Abstract:In this work we propose a solution to the UbiComp 2021 Challenge by Stabilo in which handwritten mathematical terms are supposed to be automatically classified based on time series sensor data captured on the DigiPen. The input data set contains data of different writers, with label strings constructed from a total of 15 different possible characters. The label should first be split into separate characters to classify them one by one. This issue is solved by applying a data-dependant and rule-based information extraction algorithm to the labeled data.

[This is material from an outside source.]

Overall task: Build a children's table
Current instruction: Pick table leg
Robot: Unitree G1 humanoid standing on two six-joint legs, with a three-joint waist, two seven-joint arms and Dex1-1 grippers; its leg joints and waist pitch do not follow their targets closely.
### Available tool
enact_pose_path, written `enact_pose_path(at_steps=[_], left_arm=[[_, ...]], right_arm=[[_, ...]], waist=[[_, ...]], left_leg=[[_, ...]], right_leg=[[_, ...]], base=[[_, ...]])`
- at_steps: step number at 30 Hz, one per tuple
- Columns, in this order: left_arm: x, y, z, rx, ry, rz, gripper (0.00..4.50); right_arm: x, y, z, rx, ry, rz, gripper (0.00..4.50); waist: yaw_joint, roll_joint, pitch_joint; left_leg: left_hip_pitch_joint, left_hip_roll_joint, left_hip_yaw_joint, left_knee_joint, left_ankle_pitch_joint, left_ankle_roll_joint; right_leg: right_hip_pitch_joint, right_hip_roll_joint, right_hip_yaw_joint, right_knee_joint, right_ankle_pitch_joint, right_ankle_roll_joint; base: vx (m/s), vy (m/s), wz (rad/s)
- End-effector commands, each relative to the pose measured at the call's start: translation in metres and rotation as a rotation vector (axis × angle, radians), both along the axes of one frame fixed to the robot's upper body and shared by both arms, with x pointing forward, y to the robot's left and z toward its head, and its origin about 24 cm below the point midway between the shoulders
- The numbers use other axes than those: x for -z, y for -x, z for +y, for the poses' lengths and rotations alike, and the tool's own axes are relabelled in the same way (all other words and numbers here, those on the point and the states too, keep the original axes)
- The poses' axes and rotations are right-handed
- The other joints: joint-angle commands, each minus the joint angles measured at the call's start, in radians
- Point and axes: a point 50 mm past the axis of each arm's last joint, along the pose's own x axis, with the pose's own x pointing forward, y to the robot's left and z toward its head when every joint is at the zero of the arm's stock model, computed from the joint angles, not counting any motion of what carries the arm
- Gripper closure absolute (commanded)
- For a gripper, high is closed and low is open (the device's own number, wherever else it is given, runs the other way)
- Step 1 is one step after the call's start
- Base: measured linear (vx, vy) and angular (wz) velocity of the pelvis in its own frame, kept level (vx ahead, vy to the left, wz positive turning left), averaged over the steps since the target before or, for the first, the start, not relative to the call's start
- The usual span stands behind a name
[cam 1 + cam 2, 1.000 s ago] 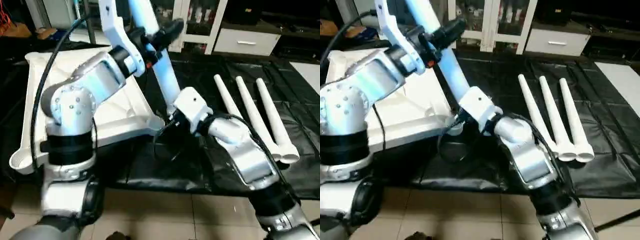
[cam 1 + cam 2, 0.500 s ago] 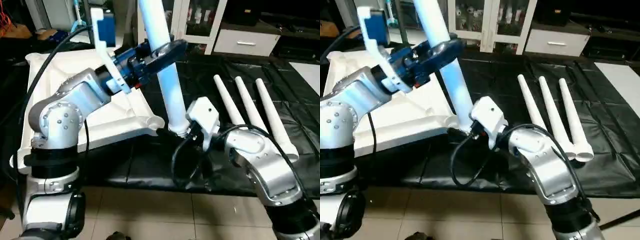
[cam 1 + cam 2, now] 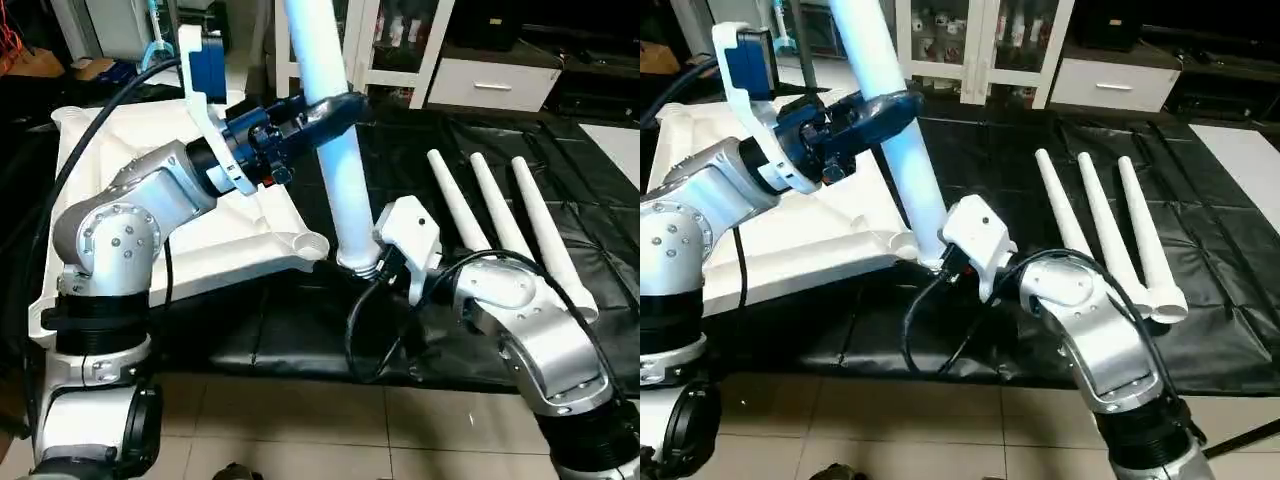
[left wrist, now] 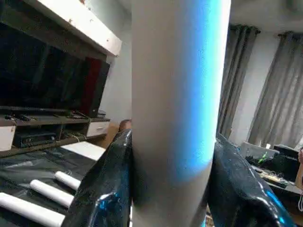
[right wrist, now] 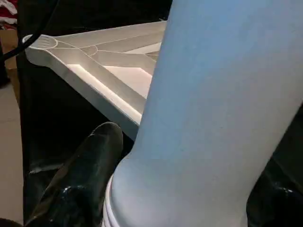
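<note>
- White plastic table top (image 3: 150, 215) lies ribs-up on black mat (image 3: 480, 180); no leg seated yet.
- Left gripper (image 3: 335, 105) clamps upright leg (image 3: 335, 165) mid-shaft; right gripper (image 3: 375, 270) hugs its threaded end, beside corner socket (image 3: 310, 243).
- You've 3 spare legs (image 3: 510, 235) left.

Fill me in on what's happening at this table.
A humanoid robot is putting together a children's table. Both tools hold one white leg nearly upright: the left tool grips it partway up, the right tool at its threaded lower end, just beside a corner socket of the upturned table top. The end is not yet in the socket. Three spare legs lie on the black sheet.
</note>
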Motion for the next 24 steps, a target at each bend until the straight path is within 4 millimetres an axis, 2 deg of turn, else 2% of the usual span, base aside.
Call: enact_pose_path(at_steps=[1,2,5,6,8,13,15,16,17,18,19,20,21,22,23,24], left_arm=[[0.0,-0.002,0.0,-0.028,-0.017,-0.012,2.68],[0.001,-0.003,0.0,-0.031,-0.016,-0.012,2.69],[-0.001,-0.005,0.001,-0.055,0.002,-0.011,2.7],[-0.002,-0.006,0.001,-0.068,0.008,-0.011,2.71],[-0.003,-0.006,0.001,-0.076,0.013,-0.012,2.71],[-0.005,-0.01,0.0,-0.137,0.015,-0.01,2.71],[-0.006,-0.015,0.0,-0.197,-0.001,-0.009,2.72],[-0.005,-0.022,0.002,-0.288,-0.014,0.009,2.72],[-0.005,-0.024,0.003,-0.309,-0.017,0.011,2.72],[-0.005,-0.029,0.004,-0.374,-0.024,0.019,2.72],[-0.005,-0.035,0.007,-0.451,-0.022,0.046,2.72],[-0.004,-0.038,0.009,-0.486,-0.018,0.065,2.72],[-0.004,-0.039,0.01,-0.507,-0.012,0.075,2.72],[-0.007,-0.048,0.017,-0.617,0.033,0.133,2.72],[-0.007,-0.048,0.017,-0.617,0.033,0.133,2.72],[-0.011,-0.05,0.019,-0.659,0.066,0.141,2.72]], right_arm=[[-0.003,0.001,0.0,0.004,0.006,-0.019,1.72],[-0.003,0.001,0.0,0.003,0.006,-0.02,1.72],[-0.004,0.0,0.0,0.006,0.012,-0.028,1.72],[-0.004,-0.001,0.0,0.015,0.018,-0.038,1.37],[-0.004,-0.002,-0.001,0.029,0.023,-0.047,1.02],[-0.012,-0.01,-0.002,0.11,0.0,-0.125,0.66],[-0.018,-0.014,-0.003,0.155,-0.013,-0.181,0.49],[-0.025,-0.019,-0.003,0.206,-0.044,-0.224,0.49],[-0.025,-0.019,-0.003,0.212,-0.049,-0.23,0.43],[-0.028,-0.021,-0.003,0.228,-0.063,-0.244,0.33],[-0.029,-0.021,-0.002,0.241,-0.067,-0.262,0.33],[-0.03,-0.021,-0.001,0.249,-0.065,-0.272,0.09],[-0.03,-0.021,0.0,0.245,-0.066,-0.271,0.03],[-0.027,-0.016,0.008,0.213,-0.068,-0.264,0.03],[-0.027,-0.016,0.008,0.213,-0.068,-0.264,0.01],[-0.022,-0.009,0.016,0.164,-0.061,-0.243,0.0]], waist=[[-0.002,0.018,-0.073],[-0.001,0.015,-0.074],[-0.002,0.017,-0.074],[-0.002,0.017,-0.074],[-0.002,0.016,-0.074],[-0.003,0.014,-0.074],[-0.004,0.014,-0.074],[-0.005,0.014,-0.074],[-0.005,0.016,-0.074],[-0.006,0.013,-0.076],[-0.005,0.014,-0.074],[-0.004,0.014,-0.075],[-0.004,0.013,-0.076],[-0.005,0.013,-0.078],[-0.005,0.012,-0.078],[-0.004,0.01,-0.078]], left_leg=[[0.028,0.034,-0.011,-0.078,-0.173,-0.061],[0.029,0.035,-0.011,-0.078,-0.167,-0.059],[0.029,0.035,-0.01,-0.078,-0.164,-0.058],[0.028,0.036,-0.011,-0.078,-0.163,-0.059],[0.028,0.035,-0.011,-0.078,-0.163,-0.058],[0.028,0.035,-0.011,-0.077,-0.16,-0.063],[0.028,0.035,-0.01,-0.077,-0.157,-0.065],[0.028,0.034,-0.011,-0.077,-0.154,-0.066],[0.029,0.035,-0.01,-0.077,-0.157,-0.067],[0.03,0.033,-0.01,-0.076,-0.162,-0.067],[0.029,0.033,-0.012,-0.077,-0.166,-0.067],[0.028,0.035,-0.013,-0.077,-0.161,-0.071],[0.028,0.033,-0.012,-0.076,-0.15,-0.071],[0.026,0.032,-0.012,-0.074,-0.137,-0.068],[0.026,0.032,-0.013,-0.073,-0.133,-0.065],[0.025,0.031,-0.013,-0.073,-0.125,-0.055]], right_leg=[[0.036,-0.057,0.032,-0.067,-0.031,-0.222],[0.036,-0.057,0.032,-0.066,-0.028,-0.223],[0.035,-0.057,0.032,-0.066,-0.02,-0.225],[0.036,-0.057,0.032,-0.065,-0.017,-0.227],[0.038,-0.058,0.032,-0.065,-0.018,-0.226],[0.036,-0.058,0.033,-0.067,-0.032,-0.218],[0.035,-0.057,0.033,-0.067,-0.028,-0.214],[0.036,-0.056,0.033,-0.067,-0.025,-0.21],[0.032,-0.057,0.033,-0.068,-0.028,-0.208],[0.035,-0.056,0.033,-0.068,-0.031,-0.202],[0.036,-0.056,0.033,-0.068,-0.037,-0.196],[0.038,-0.057,0.033,-0.067,-0.031,-0.194],[0.038,-0.056,0.033,-0.067,-0.012,-0.193],[0.04,-0.054,0.033,-0.063,0.023,-0.198],[0.042,-0.055,0.032,-0.063,0.034,-0.2],[0.044,-0.056,0.032,-0.063,0.043,-0.202]], base=[[0.0,0.0,0.0],[0.0,0.0,0.0],[0.0,0.0,0.0],[0.0,0.0,0.0],[0.0,0.0,0.0],[0.0,0.0,0.0],[0.0,0.0,0.0],[0.0,0.0,0.0],[0.0,0.0,0.0],[0.0,0.0,0.0],[0.0,0.0,0.0],[0.0,0.0,0.0],[0.0,0.0,0.0],[0.0,0.0,0.0],[0.0,0.0,0.0],[0.0,0.0,0.0]])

Using the resulting data, two classifiers are constructed. The first is a binary classifier that is able to predict, for unknown data, if a sample is part of a writing activity, and consists of a Deep Neural Network feature extractor in concatenation with a Random Forest that is trained to classify the extracted features at an F1 score of >90%. The second classifier is a Deep Neural Network that combines convolution layers with recurrent layers to predict windows with a single label, out of the 15 possible classes, at an F1 score of >60%. A simulation of the challenge evaluation procedure reports a Levensthein Distance of 8 and shows that the chosen approach still lacks in overall accuracy and real-time applicability.